- **Exercise goal**
With every picture left out, give the data below back exactly.

- **Data below**

====

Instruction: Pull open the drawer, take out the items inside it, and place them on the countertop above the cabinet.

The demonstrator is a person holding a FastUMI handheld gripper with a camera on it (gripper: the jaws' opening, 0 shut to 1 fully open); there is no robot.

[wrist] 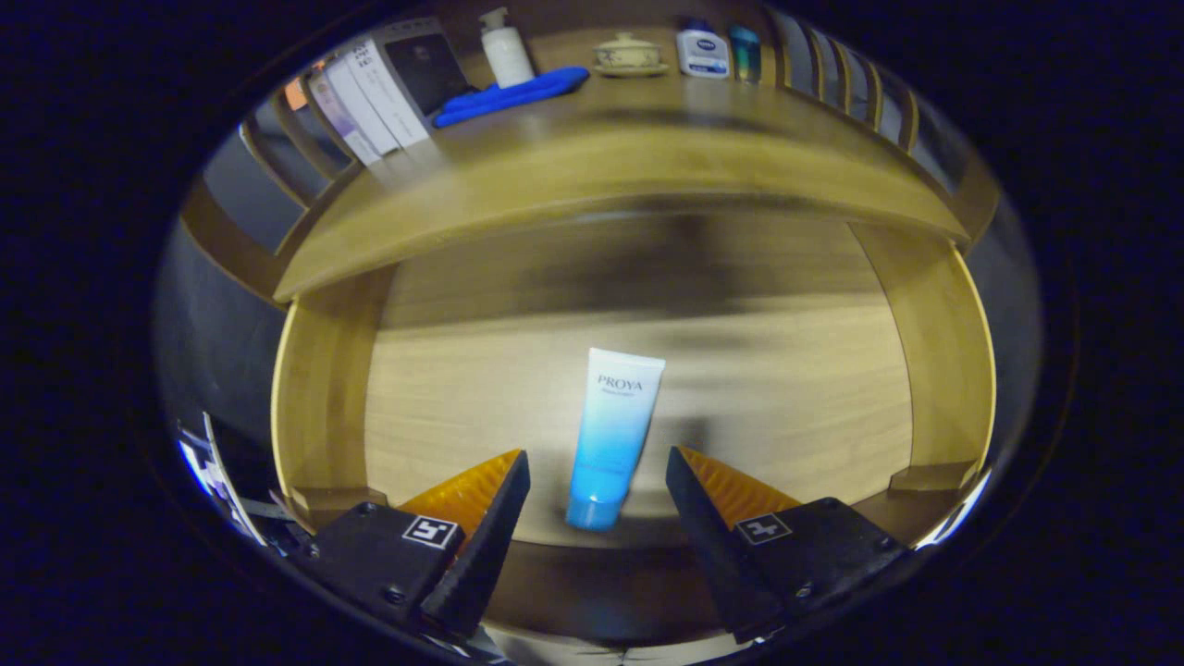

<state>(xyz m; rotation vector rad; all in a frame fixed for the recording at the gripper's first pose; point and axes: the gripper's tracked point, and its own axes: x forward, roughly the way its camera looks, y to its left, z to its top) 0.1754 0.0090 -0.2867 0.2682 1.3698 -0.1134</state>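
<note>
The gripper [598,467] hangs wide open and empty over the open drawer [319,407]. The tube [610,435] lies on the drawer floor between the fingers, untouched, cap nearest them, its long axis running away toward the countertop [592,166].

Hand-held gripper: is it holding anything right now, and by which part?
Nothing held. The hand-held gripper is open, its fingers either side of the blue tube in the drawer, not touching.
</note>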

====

- **Completed task**
Instruction: Pull open the drawer, take out the items inside it, and place them on the countertop above the cabinet.

The demonstrator is a person holding a FastUMI handheld gripper with a camera on it (gripper: the jaws' opening, 0 shut to 1 fully open); there is no robot.

[wrist] 

<state>(xyz m; rotation vector rad; all in a frame fixed for the recording at the gripper's first pose; point and axes: the gripper's tracked point, and its own axes: x forward, roughly the way its camera looks, y to its left, z to its top) 0.1754 0.0090 -0.2867 0.2682 1.3698 -0.1134</state>
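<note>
The gripper [598,467] hangs wide open and empty over the open drawer [319,407]. The tube [610,435] lies on the drawer floor between the fingers, untouched, cap nearest them, its long axis running away toward the countertop [592,166].

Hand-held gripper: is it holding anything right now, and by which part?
Nothing held. The hand-held gripper is open, its fingers either side of the blue tube in the drawer, not touching.
</note>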

What the exercise required has been answered in full.